Return of the Living Dead 3
There’s typically nothing appealing about slow decomposing flesh, yet this sequel’s Julie (Melinda Clarke) serves up the hottest zombie to ever grace the silver screen. It’s not just Clarke’s ferocious performance that ensures Julie’s space on this list, though it’s largely responsible. It’s in the way that Julie intentionally swaps out pain for pleasure, mutilating herself and others to stave off her mounting need to feed on human flesh.

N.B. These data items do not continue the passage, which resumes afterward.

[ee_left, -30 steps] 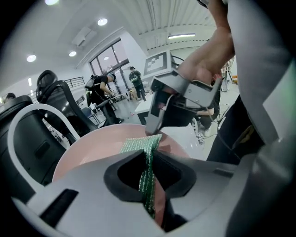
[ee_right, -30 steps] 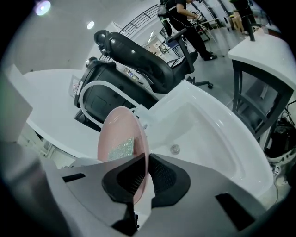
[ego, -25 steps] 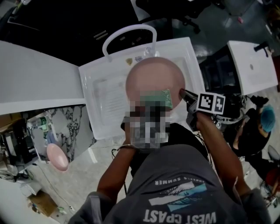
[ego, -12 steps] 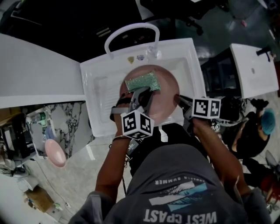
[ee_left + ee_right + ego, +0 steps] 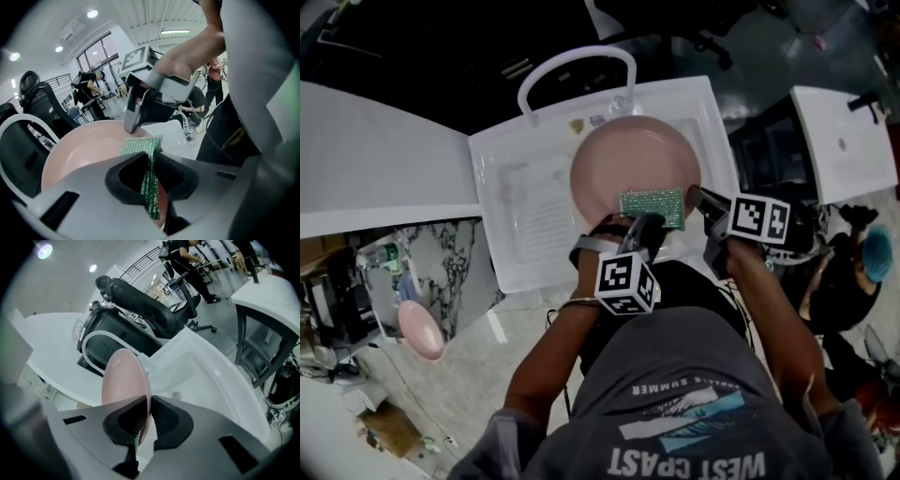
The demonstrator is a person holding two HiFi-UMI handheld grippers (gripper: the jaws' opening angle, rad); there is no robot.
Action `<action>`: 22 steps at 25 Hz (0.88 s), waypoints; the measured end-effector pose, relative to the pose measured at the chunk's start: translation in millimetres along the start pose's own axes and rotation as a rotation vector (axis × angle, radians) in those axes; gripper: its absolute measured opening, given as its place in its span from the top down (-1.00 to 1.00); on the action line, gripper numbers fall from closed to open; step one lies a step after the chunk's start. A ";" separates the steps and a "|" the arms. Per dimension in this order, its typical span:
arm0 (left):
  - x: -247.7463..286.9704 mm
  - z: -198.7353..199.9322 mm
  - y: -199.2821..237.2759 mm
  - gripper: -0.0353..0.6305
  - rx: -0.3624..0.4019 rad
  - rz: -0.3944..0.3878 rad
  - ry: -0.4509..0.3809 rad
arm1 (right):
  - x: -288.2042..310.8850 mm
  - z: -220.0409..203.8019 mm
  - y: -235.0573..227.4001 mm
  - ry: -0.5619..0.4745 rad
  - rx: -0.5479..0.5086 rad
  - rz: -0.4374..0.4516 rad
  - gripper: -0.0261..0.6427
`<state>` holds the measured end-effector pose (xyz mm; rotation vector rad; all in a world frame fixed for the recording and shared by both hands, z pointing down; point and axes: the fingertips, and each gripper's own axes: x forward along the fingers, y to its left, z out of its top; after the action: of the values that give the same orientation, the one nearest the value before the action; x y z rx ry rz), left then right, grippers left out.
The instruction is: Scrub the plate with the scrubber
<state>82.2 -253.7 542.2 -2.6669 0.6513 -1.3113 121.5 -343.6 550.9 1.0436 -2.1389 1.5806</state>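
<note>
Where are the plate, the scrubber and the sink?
plate [image 5: 623, 169], head view, bare middle of its face
scrubber [image 5: 652, 204], head view, middle of the green pad
sink [image 5: 530, 220], head view, bare floor left of the plate

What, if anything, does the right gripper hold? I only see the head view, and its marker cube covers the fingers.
Observer: In the right gripper view, the right gripper is shut on the rim of the plate, one finger on each face.
Operator: And is the left one really gripping, or just pushing?
Observer: Gripping. The left gripper view shows the left gripper pinching the scrubber edge-on, with its far end lying on the plate.
Operator: Anything in the sink near the plate?
Observer: Only the drain, which shows in the right gripper view on the floor of the sink, right beside the plate.
</note>
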 end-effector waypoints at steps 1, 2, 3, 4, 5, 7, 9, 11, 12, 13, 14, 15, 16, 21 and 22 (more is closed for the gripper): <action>-0.8 0.4 -5.8 0.73 -0.003 -0.006 -0.001 | -1.4 2.7 -1.5 -0.007 -0.005 -0.005 0.78; -2.7 -1.4 -9.3 0.73 -0.010 -0.006 0.001 | -2.2 3.8 -2.3 -0.011 -0.011 -0.007 0.78; -5.4 -5.1 -11.3 0.73 -0.019 -0.003 0.007 | -2.4 3.5 -2.6 -0.012 -0.014 -0.007 0.78; -8.8 -10.4 -12.3 0.73 -0.029 0.002 0.015 | -2.4 2.1 -2.7 -0.013 -0.014 -0.006 0.78; -12.8 -16.7 -12.6 0.73 -0.038 0.009 0.026 | -2.1 0.1 -3.0 -0.013 -0.013 -0.005 0.78; -21.5 -31.3 -8.5 0.73 -0.054 0.035 0.054 | -0.8 -4.2 -3.1 -0.009 -0.013 -0.003 0.78; -29.9 -47.1 3.1 0.73 -0.071 0.078 0.087 | 1.4 -8.0 -1.2 0.003 -0.018 0.001 0.78; -36.8 -60.4 20.3 0.73 -0.095 0.128 0.117 | 3.8 -12.8 1.5 0.019 -0.026 0.006 0.78; -39.7 -65.1 30.2 0.73 -0.109 0.154 0.127 | 5.0 -15.7 2.9 0.029 -0.029 0.009 0.78; -42.3 -68.5 40.4 0.73 -0.121 0.180 0.135 | 6.2 -19.1 4.7 0.040 -0.033 0.013 0.78; -44.3 -70.5 50.2 0.73 -0.131 0.203 0.140 | 7.5 -23.1 7.1 0.052 -0.038 0.017 0.78; -45.5 -70.8 59.4 0.73 -0.137 0.221 0.141 | 8.8 -27.8 10.2 0.065 -0.044 0.022 0.78; -45.4 -69.3 67.5 0.73 -0.141 0.235 0.139 | 10.0 -32.9 13.7 0.078 -0.049 0.028 0.78; -30.2 -50.1 81.5 0.72 -0.107 0.209 0.114 | 13.2 -52.2 30.7 0.110 -0.017 0.067 0.77; -25.3 -45.3 77.4 0.72 -0.095 0.185 0.106 | 12.2 -50.4 30.3 0.101 -0.006 0.068 0.76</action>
<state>7.8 -308.7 531.0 -2.5473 0.9713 -1.4104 82.7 -297.9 555.0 0.8777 -2.1306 1.6207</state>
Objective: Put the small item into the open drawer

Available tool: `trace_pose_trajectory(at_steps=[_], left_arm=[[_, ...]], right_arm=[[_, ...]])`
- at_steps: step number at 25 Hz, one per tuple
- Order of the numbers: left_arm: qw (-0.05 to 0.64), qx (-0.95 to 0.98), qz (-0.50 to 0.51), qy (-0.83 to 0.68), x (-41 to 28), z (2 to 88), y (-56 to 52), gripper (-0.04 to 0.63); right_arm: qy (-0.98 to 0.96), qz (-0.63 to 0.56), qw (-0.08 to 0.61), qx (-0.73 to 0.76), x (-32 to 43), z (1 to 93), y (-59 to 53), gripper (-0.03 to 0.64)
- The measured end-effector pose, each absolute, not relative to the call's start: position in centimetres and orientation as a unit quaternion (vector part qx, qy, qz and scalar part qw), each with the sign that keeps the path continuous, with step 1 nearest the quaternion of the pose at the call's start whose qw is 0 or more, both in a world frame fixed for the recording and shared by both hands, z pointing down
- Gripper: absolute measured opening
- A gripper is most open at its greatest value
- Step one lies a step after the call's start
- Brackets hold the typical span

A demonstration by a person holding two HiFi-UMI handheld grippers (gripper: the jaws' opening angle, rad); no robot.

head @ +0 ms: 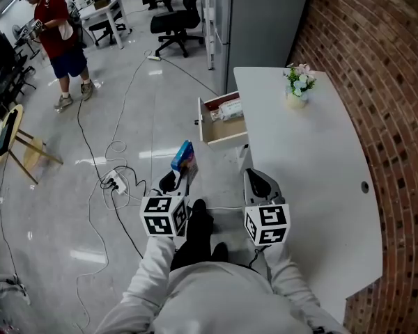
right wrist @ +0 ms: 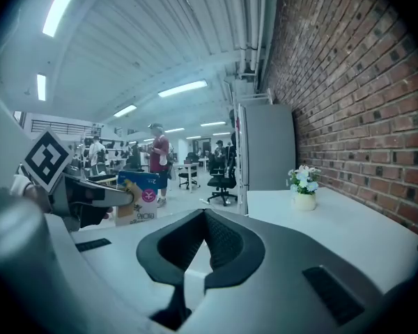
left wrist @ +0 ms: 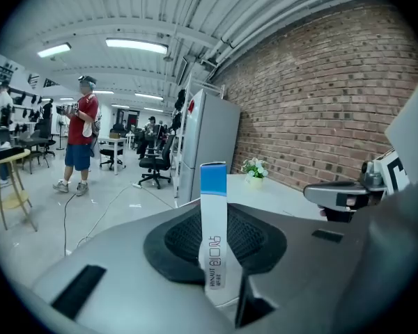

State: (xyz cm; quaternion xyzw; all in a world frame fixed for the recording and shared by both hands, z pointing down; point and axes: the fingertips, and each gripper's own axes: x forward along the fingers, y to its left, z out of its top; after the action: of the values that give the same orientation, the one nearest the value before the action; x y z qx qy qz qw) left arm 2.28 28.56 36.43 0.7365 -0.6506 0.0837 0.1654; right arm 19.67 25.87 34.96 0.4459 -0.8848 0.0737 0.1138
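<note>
A small box (head: 184,157) with a blue top stands upright between the jaws of my left gripper (head: 180,175), which is shut on it; in the left gripper view the small box (left wrist: 213,214) rises from the middle of the left gripper (left wrist: 214,259). The open drawer (head: 210,136) juts out from the white table (head: 313,158) ahead, and a packet (head: 228,110) lies in it. My right gripper (head: 256,179) hovers at the table's near left edge, shut with nothing in it. In the right gripper view the right gripper (right wrist: 195,270) is empty and the box (right wrist: 139,199) shows at left.
A flower pot (head: 297,85) stands at the far end of the table by the brick wall (head: 376,61). Cables and a power strip (head: 115,183) lie on the floor at left. A person (head: 59,40), an office chair (head: 177,23) and a stool (head: 14,141) stand further off.
</note>
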Motion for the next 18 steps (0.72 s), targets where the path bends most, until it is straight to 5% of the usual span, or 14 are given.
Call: trace_pose_trajectory(at_steps=[18], left_arm=[[0.201, 0.741, 0.099, -0.633, -6.9, 40.4, 11.5, 0.083]], right_arm=[[-0.869, 0.102, 0.133, 0.466, 10.2, 37.1, 8.7, 0.027]])
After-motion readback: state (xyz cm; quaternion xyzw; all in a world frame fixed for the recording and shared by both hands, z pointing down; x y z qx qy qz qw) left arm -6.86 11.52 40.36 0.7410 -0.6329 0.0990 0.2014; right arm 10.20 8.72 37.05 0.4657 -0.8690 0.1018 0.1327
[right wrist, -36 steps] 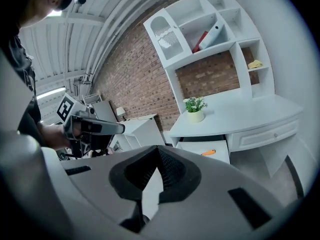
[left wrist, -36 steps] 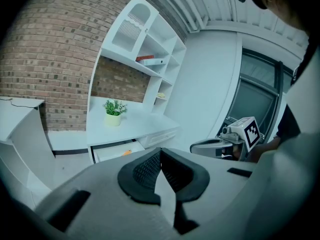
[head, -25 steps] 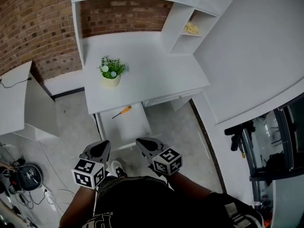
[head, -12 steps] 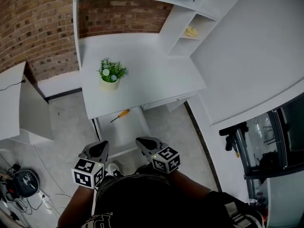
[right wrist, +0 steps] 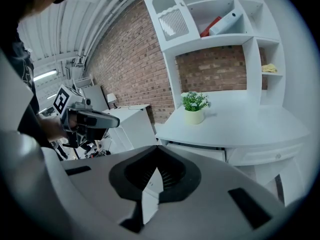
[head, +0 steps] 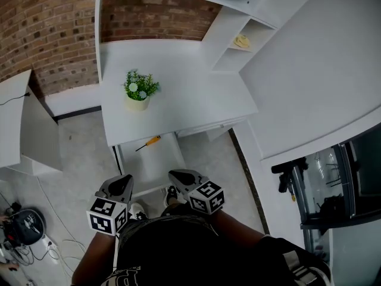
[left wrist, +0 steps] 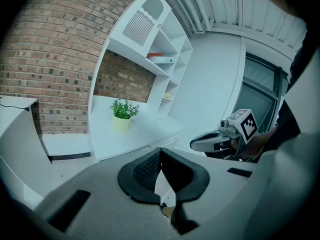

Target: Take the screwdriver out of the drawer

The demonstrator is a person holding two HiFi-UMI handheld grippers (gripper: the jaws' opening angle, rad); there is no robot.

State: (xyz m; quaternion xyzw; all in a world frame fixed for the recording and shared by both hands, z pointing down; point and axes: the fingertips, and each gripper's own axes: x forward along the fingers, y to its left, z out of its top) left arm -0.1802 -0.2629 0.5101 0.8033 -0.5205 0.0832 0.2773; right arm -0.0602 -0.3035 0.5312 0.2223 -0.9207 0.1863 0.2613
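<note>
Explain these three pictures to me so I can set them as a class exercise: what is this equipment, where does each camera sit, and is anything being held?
There is no robot here. A person holds a left gripper and a right gripper, one in each hand, and each carries a cube with square markers. The top-down picture comes from a camera on the person's head. The other two come from cameras riding on the grippers, each looking along its own fingers. In both, the fingers are closed together with nothing between them. Below stands a white desk with a potted plant on it. Its drawer is pulled open, and an orange-handled screwdriver lies inside, untouched. Both grippers hang near the person's body, short of the screwdriver.
</note>
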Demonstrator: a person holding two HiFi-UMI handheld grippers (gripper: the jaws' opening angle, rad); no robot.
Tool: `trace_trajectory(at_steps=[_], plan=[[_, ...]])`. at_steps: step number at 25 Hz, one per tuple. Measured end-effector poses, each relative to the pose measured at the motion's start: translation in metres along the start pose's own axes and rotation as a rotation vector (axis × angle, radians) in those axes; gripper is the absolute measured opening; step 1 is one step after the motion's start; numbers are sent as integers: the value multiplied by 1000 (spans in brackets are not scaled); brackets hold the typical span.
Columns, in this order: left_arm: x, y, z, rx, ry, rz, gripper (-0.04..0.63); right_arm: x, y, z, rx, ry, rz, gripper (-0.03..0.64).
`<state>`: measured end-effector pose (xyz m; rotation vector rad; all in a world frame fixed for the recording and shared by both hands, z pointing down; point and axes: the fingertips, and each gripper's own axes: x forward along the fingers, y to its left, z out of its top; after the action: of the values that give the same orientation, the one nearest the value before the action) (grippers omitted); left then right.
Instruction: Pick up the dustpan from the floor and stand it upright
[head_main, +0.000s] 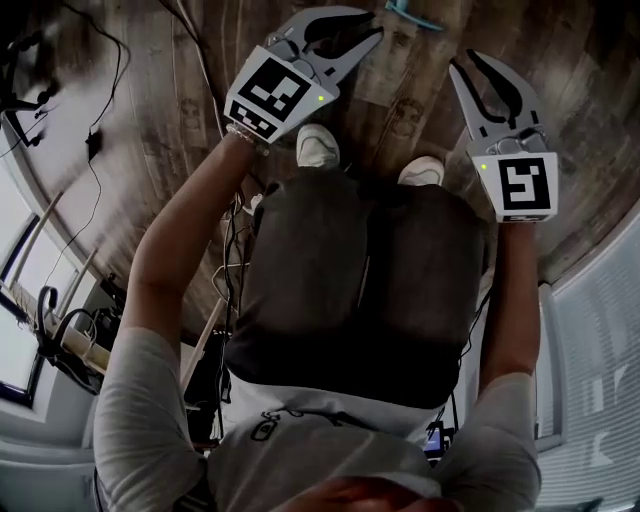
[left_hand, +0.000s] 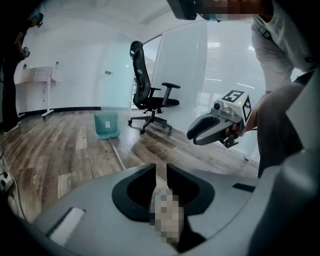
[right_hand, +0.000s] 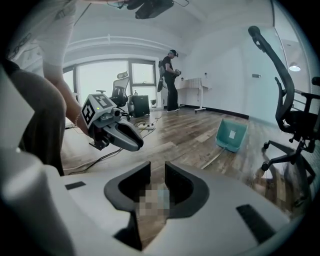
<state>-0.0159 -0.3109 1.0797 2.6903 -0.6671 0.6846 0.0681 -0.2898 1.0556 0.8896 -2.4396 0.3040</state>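
Note:
The teal dustpan (left_hand: 106, 125) lies on the wooden floor ahead, pan towards the far side, its long thin handle (left_hand: 118, 157) flat on the boards and pointing towards me. The right gripper view has the dustpan (right_hand: 231, 135) at right of centre; in the head view only a teal sliver (head_main: 410, 12) of the pan shows at the top edge. My left gripper (head_main: 372, 28) and right gripper (head_main: 462, 62) hang side by side over the floor, well short of the dustpan. Each has its jaws a narrow gap apart with nothing between them.
A black office chair (left_hand: 150, 100) stands behind the dustpan by a glass wall. A person (right_hand: 171, 80) stands at the far end near a white desk (right_hand: 192, 85). Cables and a power strip (right_hand: 135, 127) lie on the floor at left. My feet (head_main: 318, 147) are just below the grippers.

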Motion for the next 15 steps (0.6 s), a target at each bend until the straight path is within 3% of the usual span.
trace_trajectory(at_steps=[7, 15], plan=[[61, 2, -60, 62, 43, -69, 52, 43, -15, -57, -34, 11, 27, 80], [115, 30, -122, 55, 74, -58, 103, 93, -30, -126, -76, 50, 70, 80]])
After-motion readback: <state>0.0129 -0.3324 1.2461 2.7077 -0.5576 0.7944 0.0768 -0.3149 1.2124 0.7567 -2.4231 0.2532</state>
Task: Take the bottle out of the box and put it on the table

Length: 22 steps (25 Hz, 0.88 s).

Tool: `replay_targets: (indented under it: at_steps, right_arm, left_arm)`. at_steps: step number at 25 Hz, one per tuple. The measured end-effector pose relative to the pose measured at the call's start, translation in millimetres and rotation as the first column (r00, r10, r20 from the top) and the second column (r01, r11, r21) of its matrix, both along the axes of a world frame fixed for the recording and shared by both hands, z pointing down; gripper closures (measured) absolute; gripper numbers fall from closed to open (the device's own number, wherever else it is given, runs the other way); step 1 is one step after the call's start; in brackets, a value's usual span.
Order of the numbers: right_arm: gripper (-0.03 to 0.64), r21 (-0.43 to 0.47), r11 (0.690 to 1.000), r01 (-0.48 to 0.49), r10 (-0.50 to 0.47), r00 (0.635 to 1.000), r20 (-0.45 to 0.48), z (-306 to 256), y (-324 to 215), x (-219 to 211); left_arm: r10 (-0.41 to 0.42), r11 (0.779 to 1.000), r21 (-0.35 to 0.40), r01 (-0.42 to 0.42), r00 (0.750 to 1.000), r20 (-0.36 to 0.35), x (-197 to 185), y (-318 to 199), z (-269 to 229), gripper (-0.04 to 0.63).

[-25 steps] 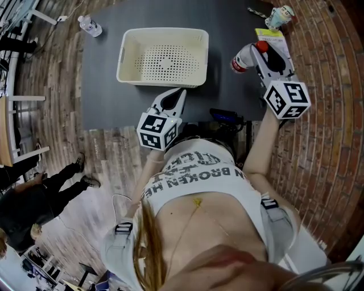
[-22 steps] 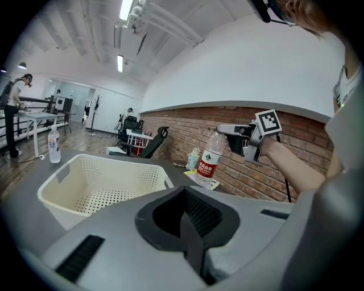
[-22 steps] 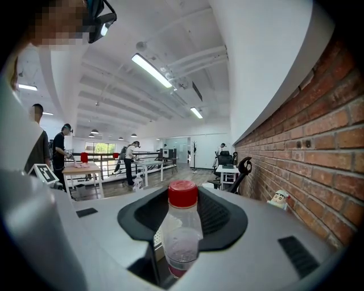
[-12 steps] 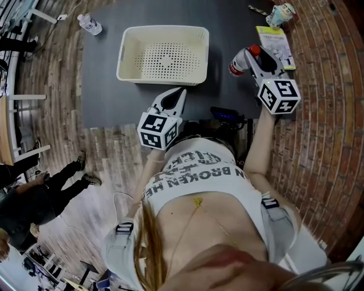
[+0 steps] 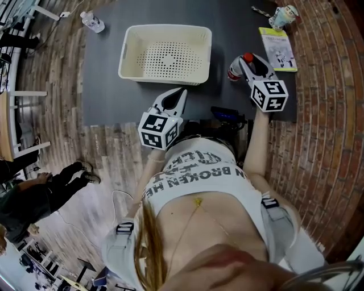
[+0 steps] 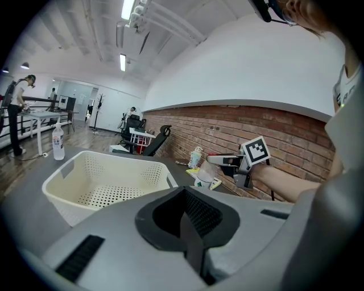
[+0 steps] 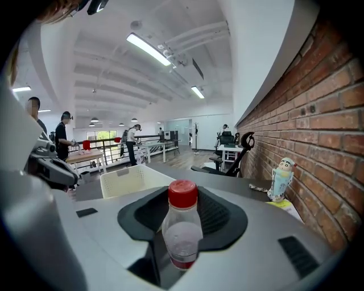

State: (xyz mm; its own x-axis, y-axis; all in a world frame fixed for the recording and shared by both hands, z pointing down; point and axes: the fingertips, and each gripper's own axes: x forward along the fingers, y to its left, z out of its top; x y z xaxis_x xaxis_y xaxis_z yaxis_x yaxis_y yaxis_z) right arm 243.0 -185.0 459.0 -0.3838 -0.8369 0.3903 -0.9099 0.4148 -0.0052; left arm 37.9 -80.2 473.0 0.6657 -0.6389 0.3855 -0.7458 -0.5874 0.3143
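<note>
Seen from above, a person stands at the near edge of a dark desk [image 5: 108, 85], holding a hand-held gripper in each hand. The right hand-held gripper [image 5: 245, 61] is clenched around a small clear bottle [image 5: 235, 68] with a red cap. It grips the bottle low on the body, so the cap stands upright above the jaws. Compared with a second ago, this gripper and the bottle have come lower and a little nearer and leftward, toward the desk top.

The cream box [image 5: 165, 54] sits to the left of the bottle, apart from it, and is empty. So the lifting-out is done, and what remains seems to be setting the bottle down and letting go. Whether its base already touches the desk cannot be told.

The left hand-held gripper [image 5: 172, 101] has not moved. It sits just on the near side of the box's near wall, jaws pressed together on nothing.

For open room, a strip of bare desk lies under the bottle, between the box on the left and a yellow booklet [image 5: 277, 48] on the far right. A toy figure [image 5: 282, 16] stands farther still, by the far right corner. The desk's right edge is just right of the booklet. Its near edge lies close to the right gripper's marker cube, with a dark device [image 5: 227, 118] along it. A second bottle [image 5: 91, 23] stands by the far left corner, well apart.
</note>
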Motion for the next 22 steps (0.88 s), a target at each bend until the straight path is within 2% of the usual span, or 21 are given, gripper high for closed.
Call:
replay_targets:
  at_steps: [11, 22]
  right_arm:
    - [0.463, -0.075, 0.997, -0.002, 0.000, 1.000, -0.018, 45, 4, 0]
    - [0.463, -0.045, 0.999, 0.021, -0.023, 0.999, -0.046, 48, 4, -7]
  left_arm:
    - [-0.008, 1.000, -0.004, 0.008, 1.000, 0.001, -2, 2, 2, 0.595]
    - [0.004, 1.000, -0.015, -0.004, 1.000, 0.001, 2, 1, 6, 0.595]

That this stunning zombie is embroiled in a doomed romance only further bridges the gap between horror and lust.
Splice
Genetic engineers Clive and Elsa attempt to play god in Vincenzo Natali’s transgressive sci-fi horror film, splicing animal and human DNA together to create Dren. Splice explores various meaty topics surrounding the ethics and science behind Dren’s creation, including her murky relationship with her makers. As the hybrid experiment evolves far faster and further than Clive and Elsa could anticipate, sexual curiosity sends this creature feature careening toward an exceptionally disturbing climax rife with sex and violence. All in the name of science.
Species
Scientists create a human/alien hybrid from the instructions and DNA sent from a space transmission, unwittingly unleashing a seductive inhuman with one instinctual goal: procreation. It’s a premise that provides fertile ground, pun intended, for horniness as Sil (Natasha Henstridge) escapes her facility in search of a mate. Henstridge’s performance, combined with H. R. Giger’s sensual, otherworldly creature design, ensured a movie monster irrevocably intertwined with tantalizing temptation.
Hellraiser
One of the more obvious examples of movie monsters that know how to wield pain and pleasure like a scalpel, the Cenobites left an indelible mark on horror despite such a fleeting on-screen appearance in the original 1987 film. Their ordered elegance and strict code are almost disarming, almost, though certainly beguiling. That the Hell Priest, Pinhead, and the Cenobites also act as the arbiters of forbidden knowledge only furthers their allure; nothing is more attractive than what you’re not allowed to have, after all.
Candyman
“Be my victim.” A line that’s strangely alluring, seductive, and more than a little threatening. A Bloody Mary-like boogeyman summoned by mirror winds up one of the most romantic due to a career-defining performance from the late Tony Todd as the eponymous Candyman. The chemistry between Candyman and Helen (Virginia Madsen) is electric; there is a razor-thin line between love and hate, life and death in this scenario. It’s bewitching.